The full listing, exactly as written and with no images, is the expected output.
————
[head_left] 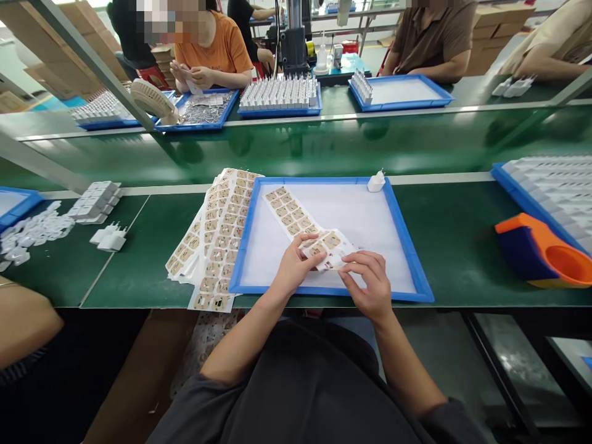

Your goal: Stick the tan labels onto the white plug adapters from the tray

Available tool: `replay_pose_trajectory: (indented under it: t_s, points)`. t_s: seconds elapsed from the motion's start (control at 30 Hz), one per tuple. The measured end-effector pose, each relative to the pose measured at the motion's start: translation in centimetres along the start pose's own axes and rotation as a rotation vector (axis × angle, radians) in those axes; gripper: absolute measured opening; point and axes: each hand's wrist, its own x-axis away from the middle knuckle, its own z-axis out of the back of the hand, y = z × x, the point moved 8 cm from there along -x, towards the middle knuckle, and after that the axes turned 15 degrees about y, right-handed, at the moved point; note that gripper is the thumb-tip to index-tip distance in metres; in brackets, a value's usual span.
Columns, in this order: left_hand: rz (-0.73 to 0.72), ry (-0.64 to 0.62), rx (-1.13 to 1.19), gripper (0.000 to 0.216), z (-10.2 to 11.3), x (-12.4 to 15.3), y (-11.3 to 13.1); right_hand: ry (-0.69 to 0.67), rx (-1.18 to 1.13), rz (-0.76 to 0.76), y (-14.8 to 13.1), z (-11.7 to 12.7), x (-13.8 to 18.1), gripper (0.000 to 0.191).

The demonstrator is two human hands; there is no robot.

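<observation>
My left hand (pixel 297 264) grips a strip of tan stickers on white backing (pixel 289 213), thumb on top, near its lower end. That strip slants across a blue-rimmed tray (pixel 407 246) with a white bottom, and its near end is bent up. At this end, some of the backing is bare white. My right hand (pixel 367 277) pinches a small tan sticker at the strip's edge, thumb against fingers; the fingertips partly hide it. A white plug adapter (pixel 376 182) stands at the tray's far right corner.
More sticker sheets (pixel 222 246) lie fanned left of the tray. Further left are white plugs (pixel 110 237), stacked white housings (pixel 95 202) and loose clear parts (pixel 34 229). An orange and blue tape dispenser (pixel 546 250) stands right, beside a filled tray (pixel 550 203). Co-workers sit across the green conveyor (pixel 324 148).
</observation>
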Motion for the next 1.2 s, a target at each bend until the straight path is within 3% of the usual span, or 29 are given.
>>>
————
* _Response for this exercise_:
[head_left] 

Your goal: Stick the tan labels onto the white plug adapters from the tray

Available tool: `replay_pose_trajectory: (indented under it: t_s, points)`. t_s: seconds elapsed from the motion's start (control at 30 Hz), one per tuple. The measured end-effector pose, each relative to the pose measured at the motion's start: translation in centimetres along the start pose's own axes and rotation as a rotation vector (axis × angle, radians) in those axes; gripper: absolute measured opening; point and axes: each hand's wrist, its own x-axis away from the middle knuckle, its own z-axis out of the back of the hand, y = z × x, the point moved 8 cm from there along -x, towards the middle knuckle, and after that the axes turned 15 degrees about y, right-handed, at the moved point; note that gripper is the thumb-tip to index-tip distance in metres; in brackets, a value's usual span.
Columns, in this order: left_hand: rz (-0.73 to 0.72), ry (-0.64 to 0.62), rx (-1.13 to 1.19), gripper (0.000 to 0.216), z (-10.2 to 11.3), x (-12.4 to 15.3), y (-11.3 to 13.1); right_hand: ry (-0.69 to 0.67), rx (-1.18 to 1.13), rz (-0.76 to 0.76), y (-14.8 to 13.1), z (-11.7 to 12.7), x (-13.8 to 18.1), gripper (0.000 to 0.191).

The demonstrator is two human hands; there is no robot.

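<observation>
My left hand (pixel 297 264) grips a strip of tan stickers on white backing (pixel 289 213), thumb on top, near its lower end. That strip slants across a blue-rimmed tray (pixel 407 246) with a white bottom, and its near end is bent up. At this end, some of the backing is bare white. My right hand (pixel 367 277) pinches a small tan sticker at the strip's edge, thumb against fingers; the fingertips partly hide it. A white plug adapter (pixel 376 182) stands at the tray's far right corner.
More sticker sheets (pixel 222 246) lie fanned left of the tray. Further left are white plugs (pixel 110 237), stacked white housings (pixel 95 202) and loose clear parts (pixel 34 229). An orange and blue tape dispenser (pixel 546 250) stands right, beside a filled tray (pixel 550 203). Co-workers sit across the green conveyor (pixel 324 148).
</observation>
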Motion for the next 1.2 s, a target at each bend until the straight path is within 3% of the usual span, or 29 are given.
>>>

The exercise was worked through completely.